§ What is needed
The listing that follows should be duplicated character for character.
--- --- ---
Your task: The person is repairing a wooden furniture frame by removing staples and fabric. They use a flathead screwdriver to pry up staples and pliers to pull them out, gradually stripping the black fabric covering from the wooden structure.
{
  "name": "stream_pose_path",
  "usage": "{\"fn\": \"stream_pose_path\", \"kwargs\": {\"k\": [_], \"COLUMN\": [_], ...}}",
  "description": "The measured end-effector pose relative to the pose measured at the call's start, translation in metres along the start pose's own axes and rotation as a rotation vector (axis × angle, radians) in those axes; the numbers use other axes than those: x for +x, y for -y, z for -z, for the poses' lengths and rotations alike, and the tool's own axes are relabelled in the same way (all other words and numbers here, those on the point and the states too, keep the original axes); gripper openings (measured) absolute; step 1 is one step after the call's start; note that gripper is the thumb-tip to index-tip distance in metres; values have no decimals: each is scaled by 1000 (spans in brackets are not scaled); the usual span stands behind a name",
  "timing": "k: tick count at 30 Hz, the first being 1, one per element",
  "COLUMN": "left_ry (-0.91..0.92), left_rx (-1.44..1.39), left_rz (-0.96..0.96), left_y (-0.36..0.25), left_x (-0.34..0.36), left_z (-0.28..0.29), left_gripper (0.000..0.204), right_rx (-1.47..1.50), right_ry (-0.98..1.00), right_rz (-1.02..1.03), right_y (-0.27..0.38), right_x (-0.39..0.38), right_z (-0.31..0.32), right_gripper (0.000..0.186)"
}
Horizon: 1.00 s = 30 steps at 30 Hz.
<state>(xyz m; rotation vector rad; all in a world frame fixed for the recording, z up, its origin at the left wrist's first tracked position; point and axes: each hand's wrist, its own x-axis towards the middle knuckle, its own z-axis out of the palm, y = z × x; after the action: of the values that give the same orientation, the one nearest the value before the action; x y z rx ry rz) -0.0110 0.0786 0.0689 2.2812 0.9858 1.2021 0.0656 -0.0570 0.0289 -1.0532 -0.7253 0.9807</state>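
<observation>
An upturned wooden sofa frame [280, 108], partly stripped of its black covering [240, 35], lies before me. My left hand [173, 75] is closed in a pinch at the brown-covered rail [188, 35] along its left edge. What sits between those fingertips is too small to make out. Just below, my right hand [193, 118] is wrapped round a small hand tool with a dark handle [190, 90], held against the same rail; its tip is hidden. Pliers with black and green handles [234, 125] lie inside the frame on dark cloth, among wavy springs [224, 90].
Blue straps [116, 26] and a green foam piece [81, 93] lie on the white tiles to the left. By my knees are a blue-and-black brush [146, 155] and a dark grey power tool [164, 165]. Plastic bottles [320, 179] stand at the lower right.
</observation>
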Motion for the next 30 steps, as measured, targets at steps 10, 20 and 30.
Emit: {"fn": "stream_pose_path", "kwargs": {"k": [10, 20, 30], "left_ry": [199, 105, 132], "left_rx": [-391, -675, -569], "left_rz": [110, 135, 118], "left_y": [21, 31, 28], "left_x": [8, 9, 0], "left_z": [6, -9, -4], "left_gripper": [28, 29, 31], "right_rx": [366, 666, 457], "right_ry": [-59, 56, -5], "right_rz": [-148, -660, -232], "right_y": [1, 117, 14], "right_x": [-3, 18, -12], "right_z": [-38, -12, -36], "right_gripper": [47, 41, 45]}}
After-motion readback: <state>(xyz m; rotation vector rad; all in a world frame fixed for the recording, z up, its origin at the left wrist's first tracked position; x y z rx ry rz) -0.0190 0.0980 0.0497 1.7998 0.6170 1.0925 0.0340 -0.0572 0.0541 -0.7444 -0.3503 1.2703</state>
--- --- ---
§ Reply
Your task: The person is repairing a wooden furniture frame by removing staples and fabric. They use a flathead screwdriver to pry up staples and pliers to pull them out, gradually stripping the black fabric covering from the wooden structure.
{
  "name": "stream_pose_path",
  "usage": "{\"fn\": \"stream_pose_path\", \"kwargs\": {\"k\": [_], \"COLUMN\": [_], ...}}",
  "description": "The measured end-effector pose relative to the pose measured at the call's start, translation in metres along the start pose's own axes and rotation as a rotation vector (axis × angle, radians) in those axes; the numbers use other axes than those: x for +x, y for -y, z for -z, for the poses' lengths and rotations alike, and the tool's own axes are relabelled in the same way (all other words and numbers here, those on the point and the states too, keep the original axes); gripper openings (measured) absolute; step 1 is one step after the call's start; note that gripper is the thumb-tip to index-tip distance in metres; values have no decimals: each is scaled by 1000 (spans in brackets are not scaled); the usual span stands behind a name",
  "timing": "k: tick count at 30 Hz, the first being 1, one per element",
  "COLUMN": "left_ry (-0.91..0.92), left_rx (-1.44..1.39), left_rz (-0.96..0.96), left_y (-0.36..0.25), left_x (-0.34..0.36), left_z (-0.28..0.29), left_gripper (0.000..0.204), right_rx (-1.47..1.50), right_ry (-0.98..1.00), right_rz (-1.02..1.03), right_y (-0.27..0.38), right_x (-0.39..0.38), right_z (-0.31..0.32), right_gripper (0.000..0.186)"
}
Horizon: 1.00 s = 30 steps at 30 Hz.
<state>(xyz m; rotation vector rad; all in a world frame fixed for the recording, z up, its origin at the left wrist's first tracked position; point and axes: each hand's wrist, its own x-axis towards the middle knuckle, its own z-axis out of the palm, y = z × x; after the action: of the values that give the same orientation, the one nearest the value before the action; x y z rx ry rz) -0.0110 0.0786 0.0689 2.2812 0.9858 1.2021 0.0656 -0.0570 0.0289 -1.0532 -0.7253 0.9807</state>
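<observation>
An upturned wooden sofa frame [280, 108], partly stripped of its black covering [240, 35], lies before me. My left hand [173, 75] is closed in a pinch at the brown-covered rail [188, 35] along its left edge. What sits between those fingertips is too small to make out. Just below, my right hand [193, 118] is wrapped round a small hand tool with a dark handle [190, 90], held against the same rail; its tip is hidden. Pliers with black and green handles [234, 125] lie inside the frame on dark cloth, among wavy springs [224, 90].
Blue straps [116, 26] and a green foam piece [81, 93] lie on the white tiles to the left. By my knees are a blue-and-black brush [146, 155] and a dark grey power tool [164, 165]. Plastic bottles [320, 179] stand at the lower right.
</observation>
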Motion for the next 30 steps, as measured, targets at steps 10, 20 and 30.
Emit: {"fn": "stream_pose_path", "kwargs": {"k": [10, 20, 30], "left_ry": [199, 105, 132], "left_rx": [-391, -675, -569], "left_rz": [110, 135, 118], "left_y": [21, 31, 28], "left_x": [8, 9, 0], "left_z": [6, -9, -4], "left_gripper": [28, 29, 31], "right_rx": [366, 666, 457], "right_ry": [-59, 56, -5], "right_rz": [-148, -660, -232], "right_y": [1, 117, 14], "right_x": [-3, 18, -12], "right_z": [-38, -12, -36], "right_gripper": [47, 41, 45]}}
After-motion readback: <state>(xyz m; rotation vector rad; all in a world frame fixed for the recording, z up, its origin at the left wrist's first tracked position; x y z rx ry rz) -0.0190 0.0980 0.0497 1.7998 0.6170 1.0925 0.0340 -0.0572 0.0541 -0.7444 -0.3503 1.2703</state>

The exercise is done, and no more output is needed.